§ Required work
Could you filter the data below down to the lines that hold the word "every"?

[Saved entries]
● ● ● ● ●
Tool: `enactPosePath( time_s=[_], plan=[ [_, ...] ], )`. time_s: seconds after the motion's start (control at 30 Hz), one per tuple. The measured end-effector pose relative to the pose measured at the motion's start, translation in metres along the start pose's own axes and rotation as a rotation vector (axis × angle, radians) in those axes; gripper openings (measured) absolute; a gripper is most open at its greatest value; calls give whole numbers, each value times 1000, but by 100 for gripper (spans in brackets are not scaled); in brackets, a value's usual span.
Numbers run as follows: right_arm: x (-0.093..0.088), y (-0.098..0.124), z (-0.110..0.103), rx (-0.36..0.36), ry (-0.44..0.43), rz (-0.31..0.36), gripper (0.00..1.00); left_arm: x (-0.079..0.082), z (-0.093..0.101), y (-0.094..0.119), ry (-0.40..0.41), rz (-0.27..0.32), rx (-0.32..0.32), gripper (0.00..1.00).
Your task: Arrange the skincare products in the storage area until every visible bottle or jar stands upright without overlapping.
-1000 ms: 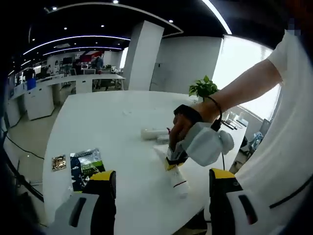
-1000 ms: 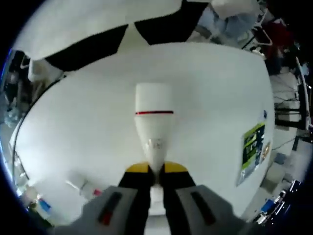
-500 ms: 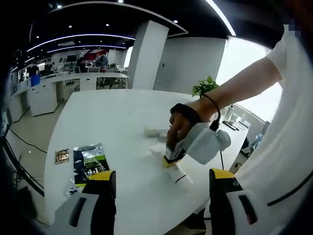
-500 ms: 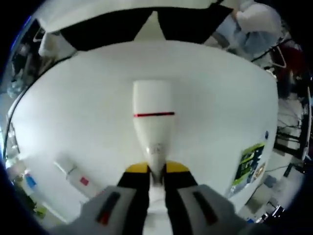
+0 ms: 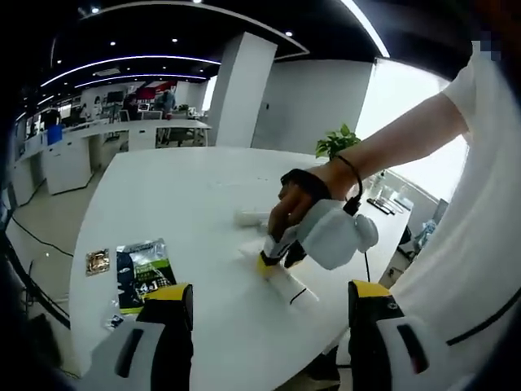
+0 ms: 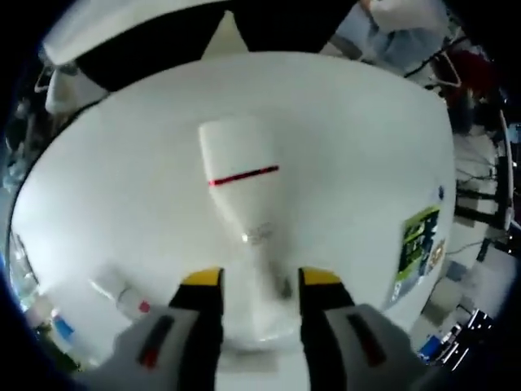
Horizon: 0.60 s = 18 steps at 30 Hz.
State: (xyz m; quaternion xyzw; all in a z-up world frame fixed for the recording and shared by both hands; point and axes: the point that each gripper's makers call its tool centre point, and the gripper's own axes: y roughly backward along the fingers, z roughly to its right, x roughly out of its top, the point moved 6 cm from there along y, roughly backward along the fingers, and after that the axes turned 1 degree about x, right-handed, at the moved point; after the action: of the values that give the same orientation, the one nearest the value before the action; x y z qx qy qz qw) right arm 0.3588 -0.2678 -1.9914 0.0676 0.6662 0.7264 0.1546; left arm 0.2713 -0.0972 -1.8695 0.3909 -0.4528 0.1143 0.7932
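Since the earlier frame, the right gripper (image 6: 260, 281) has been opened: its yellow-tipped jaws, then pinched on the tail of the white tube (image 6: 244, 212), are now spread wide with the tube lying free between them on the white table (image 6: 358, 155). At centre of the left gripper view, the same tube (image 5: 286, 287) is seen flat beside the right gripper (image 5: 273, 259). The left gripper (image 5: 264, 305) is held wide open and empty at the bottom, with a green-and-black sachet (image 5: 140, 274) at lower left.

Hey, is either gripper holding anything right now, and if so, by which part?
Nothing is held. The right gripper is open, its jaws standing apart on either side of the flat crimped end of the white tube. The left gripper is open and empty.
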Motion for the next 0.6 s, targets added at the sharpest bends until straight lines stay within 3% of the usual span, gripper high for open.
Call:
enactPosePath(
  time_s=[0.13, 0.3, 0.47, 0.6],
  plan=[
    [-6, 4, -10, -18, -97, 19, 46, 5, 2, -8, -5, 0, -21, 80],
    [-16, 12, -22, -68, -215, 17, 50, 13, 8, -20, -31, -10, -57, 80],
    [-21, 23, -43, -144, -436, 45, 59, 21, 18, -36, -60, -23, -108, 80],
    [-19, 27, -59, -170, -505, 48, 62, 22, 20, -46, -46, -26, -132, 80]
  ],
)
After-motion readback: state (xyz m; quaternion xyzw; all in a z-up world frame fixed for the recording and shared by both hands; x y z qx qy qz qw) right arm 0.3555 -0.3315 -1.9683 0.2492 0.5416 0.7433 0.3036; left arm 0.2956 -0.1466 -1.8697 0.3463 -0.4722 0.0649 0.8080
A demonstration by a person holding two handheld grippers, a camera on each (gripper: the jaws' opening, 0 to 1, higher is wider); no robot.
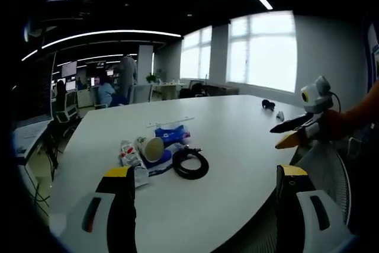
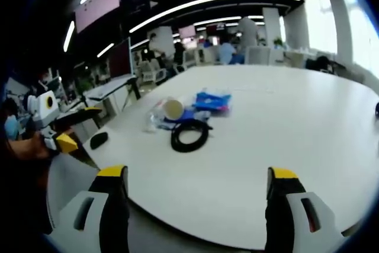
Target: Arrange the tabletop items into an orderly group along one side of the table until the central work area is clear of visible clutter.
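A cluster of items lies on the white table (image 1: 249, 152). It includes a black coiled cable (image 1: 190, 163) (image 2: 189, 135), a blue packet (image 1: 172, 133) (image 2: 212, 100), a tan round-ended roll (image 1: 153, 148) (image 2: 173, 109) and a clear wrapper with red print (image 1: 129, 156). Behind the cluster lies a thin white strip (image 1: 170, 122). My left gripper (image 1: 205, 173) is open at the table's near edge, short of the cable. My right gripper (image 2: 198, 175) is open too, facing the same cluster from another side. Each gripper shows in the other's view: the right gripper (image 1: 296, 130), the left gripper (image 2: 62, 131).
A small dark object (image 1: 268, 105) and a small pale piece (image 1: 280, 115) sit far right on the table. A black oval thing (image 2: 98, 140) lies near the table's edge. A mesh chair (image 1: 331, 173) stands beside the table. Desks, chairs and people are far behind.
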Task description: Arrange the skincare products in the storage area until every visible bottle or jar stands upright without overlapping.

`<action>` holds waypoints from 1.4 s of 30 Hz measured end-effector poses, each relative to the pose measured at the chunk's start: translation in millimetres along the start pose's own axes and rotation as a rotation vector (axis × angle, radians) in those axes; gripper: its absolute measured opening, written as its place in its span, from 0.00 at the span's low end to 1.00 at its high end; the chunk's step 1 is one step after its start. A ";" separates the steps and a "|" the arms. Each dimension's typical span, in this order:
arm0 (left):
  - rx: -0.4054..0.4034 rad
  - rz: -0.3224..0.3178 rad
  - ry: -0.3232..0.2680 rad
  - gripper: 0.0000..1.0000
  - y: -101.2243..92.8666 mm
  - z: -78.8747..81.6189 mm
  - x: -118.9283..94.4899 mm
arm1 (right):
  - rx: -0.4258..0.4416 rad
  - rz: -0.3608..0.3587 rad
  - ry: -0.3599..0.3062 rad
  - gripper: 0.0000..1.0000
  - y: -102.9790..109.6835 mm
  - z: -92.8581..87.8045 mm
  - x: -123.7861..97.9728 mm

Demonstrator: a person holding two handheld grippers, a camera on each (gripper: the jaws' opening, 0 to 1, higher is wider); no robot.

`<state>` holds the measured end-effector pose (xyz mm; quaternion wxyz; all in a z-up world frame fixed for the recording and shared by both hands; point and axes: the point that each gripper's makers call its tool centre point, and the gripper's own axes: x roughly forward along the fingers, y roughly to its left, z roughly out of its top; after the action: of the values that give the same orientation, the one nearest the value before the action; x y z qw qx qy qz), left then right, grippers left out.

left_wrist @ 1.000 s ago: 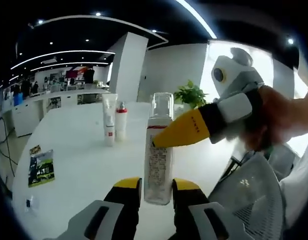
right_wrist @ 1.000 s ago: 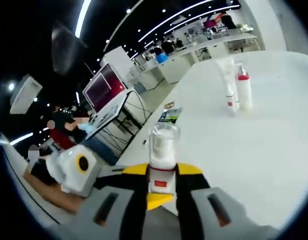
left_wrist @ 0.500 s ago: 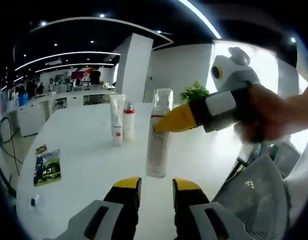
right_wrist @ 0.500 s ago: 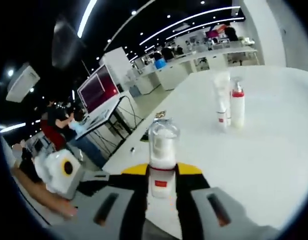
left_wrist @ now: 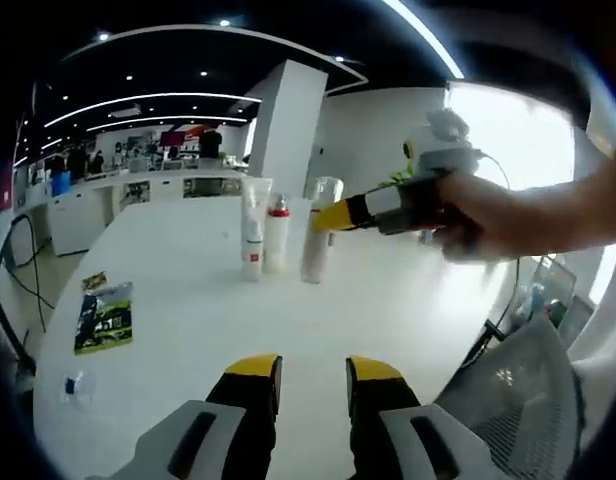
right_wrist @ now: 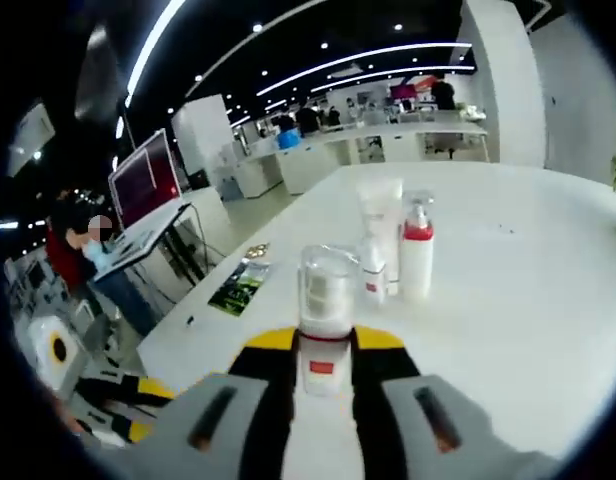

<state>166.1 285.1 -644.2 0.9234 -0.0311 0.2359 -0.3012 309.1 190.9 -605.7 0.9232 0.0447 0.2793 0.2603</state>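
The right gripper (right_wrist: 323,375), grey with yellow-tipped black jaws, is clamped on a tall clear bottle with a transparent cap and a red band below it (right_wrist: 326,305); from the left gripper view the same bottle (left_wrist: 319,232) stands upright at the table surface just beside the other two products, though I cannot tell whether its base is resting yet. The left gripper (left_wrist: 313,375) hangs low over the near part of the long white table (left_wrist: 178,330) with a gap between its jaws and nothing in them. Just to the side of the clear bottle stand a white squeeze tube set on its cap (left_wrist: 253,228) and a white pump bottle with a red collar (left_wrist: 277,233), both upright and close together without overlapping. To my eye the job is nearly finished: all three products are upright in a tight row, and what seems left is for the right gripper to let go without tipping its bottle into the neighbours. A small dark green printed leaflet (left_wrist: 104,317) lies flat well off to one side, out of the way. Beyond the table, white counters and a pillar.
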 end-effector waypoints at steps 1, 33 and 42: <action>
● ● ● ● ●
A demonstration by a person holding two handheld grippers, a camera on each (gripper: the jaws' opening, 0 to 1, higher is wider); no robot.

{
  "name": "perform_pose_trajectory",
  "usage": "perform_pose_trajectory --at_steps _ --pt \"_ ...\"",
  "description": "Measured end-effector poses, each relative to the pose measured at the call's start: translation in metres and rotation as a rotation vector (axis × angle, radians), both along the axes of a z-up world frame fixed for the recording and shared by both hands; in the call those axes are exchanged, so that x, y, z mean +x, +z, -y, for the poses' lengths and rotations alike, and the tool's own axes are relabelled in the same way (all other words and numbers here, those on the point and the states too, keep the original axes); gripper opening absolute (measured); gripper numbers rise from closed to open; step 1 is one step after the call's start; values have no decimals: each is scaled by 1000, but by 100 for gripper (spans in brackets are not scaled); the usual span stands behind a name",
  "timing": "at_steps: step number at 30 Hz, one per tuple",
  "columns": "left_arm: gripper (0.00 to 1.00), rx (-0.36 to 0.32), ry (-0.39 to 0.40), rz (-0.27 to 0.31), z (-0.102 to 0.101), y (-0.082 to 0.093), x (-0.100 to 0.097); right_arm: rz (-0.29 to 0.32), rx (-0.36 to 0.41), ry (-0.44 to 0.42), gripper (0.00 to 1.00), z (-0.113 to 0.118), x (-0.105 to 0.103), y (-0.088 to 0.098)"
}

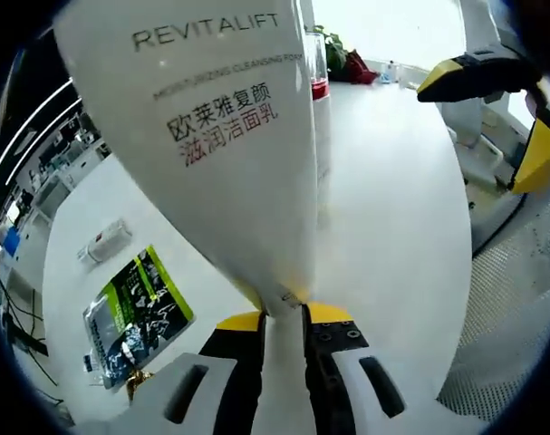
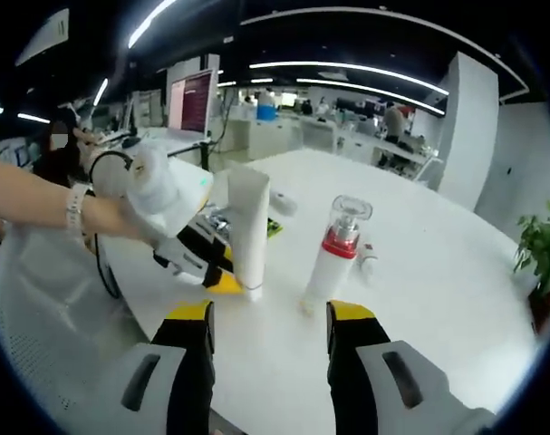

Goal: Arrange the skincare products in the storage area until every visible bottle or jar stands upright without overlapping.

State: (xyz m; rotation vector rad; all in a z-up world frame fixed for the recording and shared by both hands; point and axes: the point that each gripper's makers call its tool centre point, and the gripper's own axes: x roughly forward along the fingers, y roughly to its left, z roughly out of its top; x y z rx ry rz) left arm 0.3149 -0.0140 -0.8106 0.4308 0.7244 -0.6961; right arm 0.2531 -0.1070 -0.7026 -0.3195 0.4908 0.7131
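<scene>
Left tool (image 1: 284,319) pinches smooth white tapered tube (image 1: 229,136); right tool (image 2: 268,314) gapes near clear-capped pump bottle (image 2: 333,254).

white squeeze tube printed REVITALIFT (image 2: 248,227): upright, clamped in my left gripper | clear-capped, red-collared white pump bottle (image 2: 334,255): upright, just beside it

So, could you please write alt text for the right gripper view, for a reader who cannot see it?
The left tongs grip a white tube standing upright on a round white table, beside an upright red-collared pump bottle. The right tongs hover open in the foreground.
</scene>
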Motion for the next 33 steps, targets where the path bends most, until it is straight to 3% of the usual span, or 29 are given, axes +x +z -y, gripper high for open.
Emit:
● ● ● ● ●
§ Answer for the task
Your task: Arrange the skincare products in the storage area until every visible bottle or jar stands upright without overlapping.
Task description: Arrange the skincare products in the storage area until every visible bottle or jar stands upright without overlapping.
Goal: Arrange the skincare products in the storage area until every visible bottle or jar stands upright without overlapping.

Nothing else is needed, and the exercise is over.